• _DATA_
===============

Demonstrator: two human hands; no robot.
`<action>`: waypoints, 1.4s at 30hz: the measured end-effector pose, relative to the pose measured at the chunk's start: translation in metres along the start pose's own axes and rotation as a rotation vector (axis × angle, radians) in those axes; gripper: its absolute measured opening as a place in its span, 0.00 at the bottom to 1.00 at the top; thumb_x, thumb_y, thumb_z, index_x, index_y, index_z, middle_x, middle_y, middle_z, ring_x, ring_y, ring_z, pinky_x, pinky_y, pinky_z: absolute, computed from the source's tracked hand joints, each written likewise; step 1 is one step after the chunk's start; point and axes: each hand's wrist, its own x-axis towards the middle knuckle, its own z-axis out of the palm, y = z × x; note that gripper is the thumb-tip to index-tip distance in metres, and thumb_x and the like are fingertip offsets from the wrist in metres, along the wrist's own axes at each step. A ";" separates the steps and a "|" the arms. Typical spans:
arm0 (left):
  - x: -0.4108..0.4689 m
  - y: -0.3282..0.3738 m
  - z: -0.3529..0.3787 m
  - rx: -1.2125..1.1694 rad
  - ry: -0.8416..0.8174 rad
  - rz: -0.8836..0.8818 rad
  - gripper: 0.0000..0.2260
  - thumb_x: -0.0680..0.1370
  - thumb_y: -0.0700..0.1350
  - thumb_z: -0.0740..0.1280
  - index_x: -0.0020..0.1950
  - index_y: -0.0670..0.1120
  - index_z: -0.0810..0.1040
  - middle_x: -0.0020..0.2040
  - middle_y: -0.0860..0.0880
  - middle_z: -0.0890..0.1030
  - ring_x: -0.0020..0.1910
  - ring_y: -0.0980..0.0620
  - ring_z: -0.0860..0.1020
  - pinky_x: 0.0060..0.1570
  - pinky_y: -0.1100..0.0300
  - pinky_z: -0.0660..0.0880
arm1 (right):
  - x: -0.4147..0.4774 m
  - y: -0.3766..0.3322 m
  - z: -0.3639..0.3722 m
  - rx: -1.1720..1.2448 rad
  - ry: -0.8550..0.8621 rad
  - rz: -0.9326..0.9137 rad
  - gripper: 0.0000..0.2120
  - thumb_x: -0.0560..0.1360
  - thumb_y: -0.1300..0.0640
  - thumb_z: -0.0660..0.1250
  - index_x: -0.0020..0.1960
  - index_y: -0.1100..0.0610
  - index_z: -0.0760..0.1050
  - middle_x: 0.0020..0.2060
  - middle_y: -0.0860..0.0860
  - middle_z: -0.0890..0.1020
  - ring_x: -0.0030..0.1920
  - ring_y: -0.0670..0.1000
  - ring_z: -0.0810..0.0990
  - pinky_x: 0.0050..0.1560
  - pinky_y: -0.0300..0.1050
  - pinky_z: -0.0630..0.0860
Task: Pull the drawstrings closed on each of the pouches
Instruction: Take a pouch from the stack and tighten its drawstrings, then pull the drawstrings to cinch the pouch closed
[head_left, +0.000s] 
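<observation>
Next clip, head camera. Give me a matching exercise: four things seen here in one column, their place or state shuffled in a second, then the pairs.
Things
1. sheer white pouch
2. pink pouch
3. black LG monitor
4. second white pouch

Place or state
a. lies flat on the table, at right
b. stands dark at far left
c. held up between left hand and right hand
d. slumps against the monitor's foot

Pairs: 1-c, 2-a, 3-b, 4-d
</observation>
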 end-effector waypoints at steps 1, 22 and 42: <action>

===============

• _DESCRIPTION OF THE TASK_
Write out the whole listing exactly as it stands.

• _ANSWER BOX_
Demonstrator: two human hands; no robot.
`<action>`: waypoints, 1.4s at 30hz: the measured end-effector pose, relative to the pose measured at the chunk's start: translation in metres along the start pose's own axes and rotation as a rotation vector (axis × angle, radians) in those axes; gripper: its absolute measured opening as a place in its span, 0.00 at the bottom to 1.00 at the top; thumb_x, thumb_y, thumb_z, index_x, index_y, index_z, middle_x, middle_y, middle_z, ring_x, ring_y, ring_z, pinky_x, pinky_y, pinky_z: absolute, computed from the source's tracked hand joints, each written likewise; step 1 is one step after the chunk's start; point and axes: each hand's wrist, its own x-axis towards the middle knuckle, its own z-axis out of the palm, y = z × x; note that gripper is the thumb-tip to index-tip distance in metres, and thumb_x and the like are fingertip offsets from the wrist in metres, along the wrist's own axes at each step. A ";" separates the steps and a "|" the arms. Typical spans:
arm0 (left):
  - x: -0.4108..0.4689 m
  - y: -0.3282..0.3738 m
  - z: -0.3529..0.3787 m
  - rx: -1.2125..1.1694 rad
  - ry: -0.8416..0.8174 rad
  - rz: -0.8836..0.8818 rad
  - gripper: 0.0000..0.2260
  - thumb_x: -0.0680..0.1370
  - thumb_y: -0.0700..0.1350
  - thumb_z: -0.0740..0.1280
  - index_x: -0.0020..0.1950
  - index_y: -0.0670..0.1120
  - index_z: -0.0810..0.1040
  - middle_x: -0.0020..0.2040
  - middle_y: -0.0860..0.0880
  - middle_z: -0.0890..0.1030
  - ring_x: -0.0020..0.1910
  - ring_y: -0.0980..0.0620
  - ring_z: -0.0860..0.1020
  - pinky_x: 0.0060..0.1570
  - pinky_y: -0.1100..0.0300
  - pinky_z: -0.0660..0.0880
arm1 (right):
  - x: -0.4147..0.4774 m
  - y: -0.3766..0.3322 m
  - z: -0.3639..0.3722 m
  - rx: -1.1720..1.2448 rad
  - ry: -0.8550..0.8621 rad
  - rz: -0.9326..0.9137 rad
  - gripper: 0.0000..0.2120
  - thumb_x: -0.0560..0.1360
  - thumb_y: -0.1300..0.0640
  - thumb_z: -0.0660..0.1250
  - index_x: -0.0020..0.1960
  - index_y: -0.1100..0.0610
  - index_z: -0.0760..0.1050
  - middle_x: 0.0020..0.2060
  - middle_y: -0.0860..0.0860
  - middle_z: -0.0890..0.1020
  - ring_x: -0.0030..0.1920
  - ring_y: -0.0670..0.1000
  - ring_z: -0.0810..0.0990
  - pinky_x: 0.0050..0.1560
  - pinky_y: -0.0300..0.1050
  - pinky_z: -0.0630..0.0860
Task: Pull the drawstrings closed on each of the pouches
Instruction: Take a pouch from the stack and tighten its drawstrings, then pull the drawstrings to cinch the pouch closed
[head_left, +0.000s] 
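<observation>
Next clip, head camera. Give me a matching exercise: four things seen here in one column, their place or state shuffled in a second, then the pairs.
Things
1. sheer white pouch
2. pink pouch
3. black LG monitor
4. second white pouch

Place or state
a. lies flat on the table, at right
b. stands dark at far left
c. held up between left hand and right hand
d. slumps against the monitor's foot

Pairs: 1-c, 2-a, 3-b, 4-d
</observation>
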 end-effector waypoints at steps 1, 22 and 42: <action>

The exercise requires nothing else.